Let's walk through the state/operator diagram. At the top, the UA is On-hook (inactive) and in the Idle state. When someone wants to make a call, he or she presses A to activate the UA, taking it off-hook. This makes the device generate an off-hook event, which is entered into a FIFO database within the UA. The OpStartCall operator retrieves this event, processes it and moves the UA to the next state, called Dialing.
As the user enters a phone number, multiple dual-tone multi-frequency (DTMF) digit events arrive, each calling the OpAddDigit operator (not shown in the diagram). When the user has finished dialing, a Dialing Complete event occurs, calling the OpInviteUrl operator to send an SIP INVITE message out to the VOCAL system for routing and forwarding. Sending this message moves the UA to the Trying state.
After VOCAL has routed the call, the other end will start ringing and eventually the user will answer the call. (In this example, the calling party is available and willing to answer the call.) Answering the call makes the far-end UA send an SIP 200, OK message back to the caller, indicating that the call session has been established. The OpFarEndAnswered operator processes this message and takes the UA to the InCall state.
At this point, the call is in progress until one of the users hangs up, thus generating an On-hook event, which the OpTerminateCall operator processes. This operator sends an SIP BYE message to the far end, which ends the call and takes the UA back to the Idle state where we began. Having looked at a complete call flow, let's shift our attention to the code that makes these operators tick.
Looking at our CVS tree under vocal_all/sip/ua, the states and operators are implemented as a series of C++ files. Each state inherits from the base State class (vocal_all/sip/base/State.cxx), and our developers have written operators to enable transitions to new states. All registered operators are called when an event (such as activating or deactivating the UA, receiving an SIP message, etc.) occurs to evaluate whether the event is relevant to their purpose in life. If the event is not relevant, the operator ignores the event. Otherwise, it springs into action.
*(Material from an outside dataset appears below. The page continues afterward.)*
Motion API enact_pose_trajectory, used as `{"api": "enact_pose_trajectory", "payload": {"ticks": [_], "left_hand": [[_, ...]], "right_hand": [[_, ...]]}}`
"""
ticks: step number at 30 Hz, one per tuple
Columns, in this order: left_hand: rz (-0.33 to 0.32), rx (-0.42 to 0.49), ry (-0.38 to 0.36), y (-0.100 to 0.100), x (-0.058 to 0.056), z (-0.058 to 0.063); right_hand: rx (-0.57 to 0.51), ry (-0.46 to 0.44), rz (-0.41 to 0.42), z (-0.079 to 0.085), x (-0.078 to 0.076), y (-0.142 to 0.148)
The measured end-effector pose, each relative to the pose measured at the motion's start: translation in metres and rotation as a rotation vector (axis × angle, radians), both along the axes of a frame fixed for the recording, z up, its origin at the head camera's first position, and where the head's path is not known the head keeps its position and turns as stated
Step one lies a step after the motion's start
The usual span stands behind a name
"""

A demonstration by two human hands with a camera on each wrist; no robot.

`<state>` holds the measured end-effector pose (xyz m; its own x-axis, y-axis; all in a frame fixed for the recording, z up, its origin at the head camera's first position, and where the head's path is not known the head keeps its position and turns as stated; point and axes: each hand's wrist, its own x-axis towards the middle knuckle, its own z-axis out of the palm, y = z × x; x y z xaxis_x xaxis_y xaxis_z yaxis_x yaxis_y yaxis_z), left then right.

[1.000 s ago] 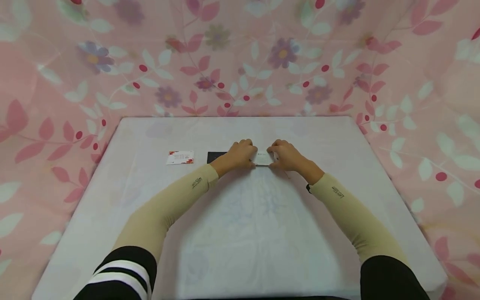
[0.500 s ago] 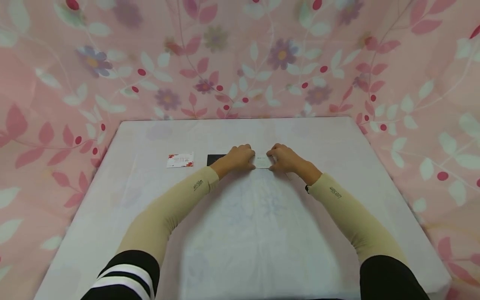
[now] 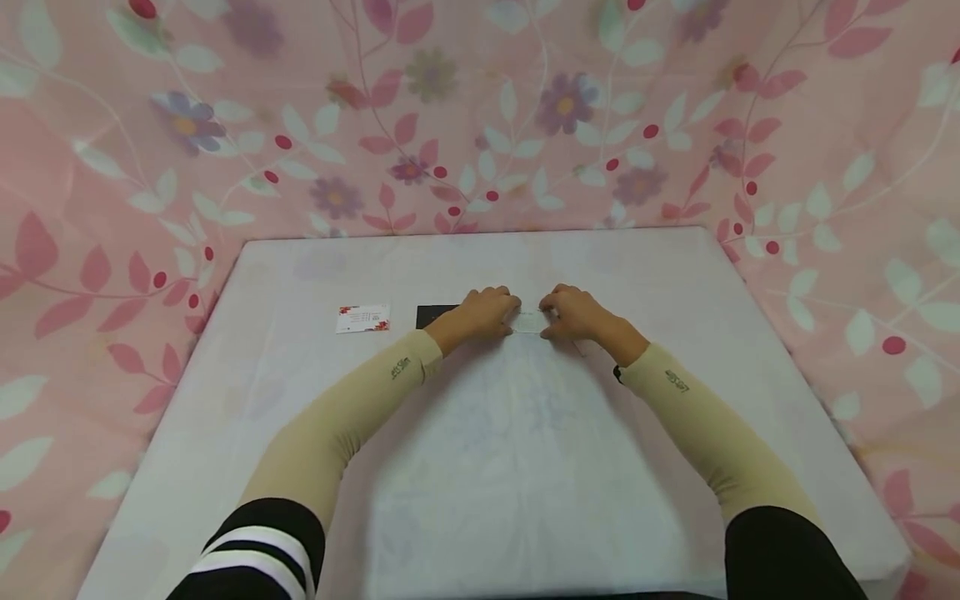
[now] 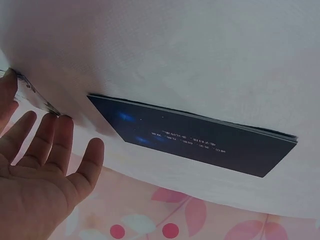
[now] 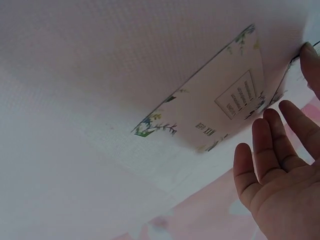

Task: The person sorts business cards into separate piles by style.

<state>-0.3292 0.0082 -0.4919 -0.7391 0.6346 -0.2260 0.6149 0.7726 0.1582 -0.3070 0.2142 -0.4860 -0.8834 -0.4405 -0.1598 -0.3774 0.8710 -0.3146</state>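
Note:
A pale business card point(image 3: 530, 322) lies between my hands near the middle of the table. My left hand point(image 3: 483, 312) holds its left end, thumb at the near edge and fingertips at the far edge. The right hand point(image 3: 576, 312) grips the opposite end the same way. Only a thin slanted side of the held card point(image 4: 39, 95) shows in the left wrist view. Beside the left hand lies a stack of black cards point(image 4: 195, 137) with blue glints. A white card with leaf print point(image 5: 200, 100) lies by the right hand, mostly hidden in the head view.
Farther left on the white table cover point(image 3: 480, 467) lies a white card with red flowers point(image 3: 363, 318). Pink floral cloth point(image 3: 480, 117) hangs behind the table and around its sides.
One second ago the held card showed a dark near edge; now it looks flatter and that edge is not visible. Both hands stay at its ends, and the view has shifted slightly.

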Motion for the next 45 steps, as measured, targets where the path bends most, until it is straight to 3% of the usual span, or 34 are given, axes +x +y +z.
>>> {"api": "enact_pose_trajectory", "payload": {"ticks": [7, 15, 32, 45], "left_hand": [[0.026, 0.002, -0.008, -0.0008, -0.0012, 0.0009], [0.046, 0.017, -0.025, -0.0038, -0.0038, 0.0006], [0.048, 0.006, -0.039, -0.0055, -0.0026, 0.0003], [0.006, 0.002, -0.016, -0.0046, -0.0035, -0.0022]], "right_hand": [[-0.045, -0.023, 0.0, -0.0008, -0.0022, -0.0031], [0.001, -0.001, -0.035, -0.0015, -0.0003, -0.0061], [-0.024, -0.008, -0.037, -0.0048, 0.0002, -0.0065], [-0.033, -0.043, -0.049, -0.0051, 0.0001, -0.0031]]}}
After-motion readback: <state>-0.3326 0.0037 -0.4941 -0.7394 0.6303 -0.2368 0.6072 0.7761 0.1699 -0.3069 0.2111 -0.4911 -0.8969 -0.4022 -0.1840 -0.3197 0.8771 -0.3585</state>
Listing 1 shows some of the code for the OpStartCall operator (vocal_all/sip/ua/OpStartCall.cxx), which is called when the UA is activated and before the first digit of the phone number has been entered. The important function for an operator is the process() function, the function that is called when an event arrives.
The code shown in Listing 1 looks at the type of event that has been received from the hardware. If it isn't a DeviceEventHookUp (someone activating the UA), it is ignored. Perhaps some other operator will respond, but this isn't an event that the OpStartCall operator is meant to handle, so it does nothing and suggests no alternative state.
If someone did just activate the UA, OpStartCall performs the processing needed for this transition. The digitCollector is reset to begin collecting the digits as the UA buttons are pressed, and after ensuring that this state machine really exists (can't be too careful, you know), OpStartCall looks up the state for Dialing and returns that to the uaBuilder, which moves the state machine to Dialing. In this scenario, OpStartCall should be the only operator to respond to the DeviceEventHookUp event. If multiple operators were to respond and suggest different states, we would consider that to be an error.
In the Dialing state, digits are collected until the user has entered a complete phone number. We don't look at how the UA knows that the dialing has been completed, but we will look at what happens afterward. The UA is ready to send out an SIP INVITE message to try placing the call. Listing 2 [available at ftp://ftp.linuxjournal.com/pub/elj/listings/issue09/5480.tgz] shows the process method of the code for operator OpInviteUrl. This is the operation that moves the UA from the Dialing state to the Trying state, where it tries to establish a call with the UA on the far end.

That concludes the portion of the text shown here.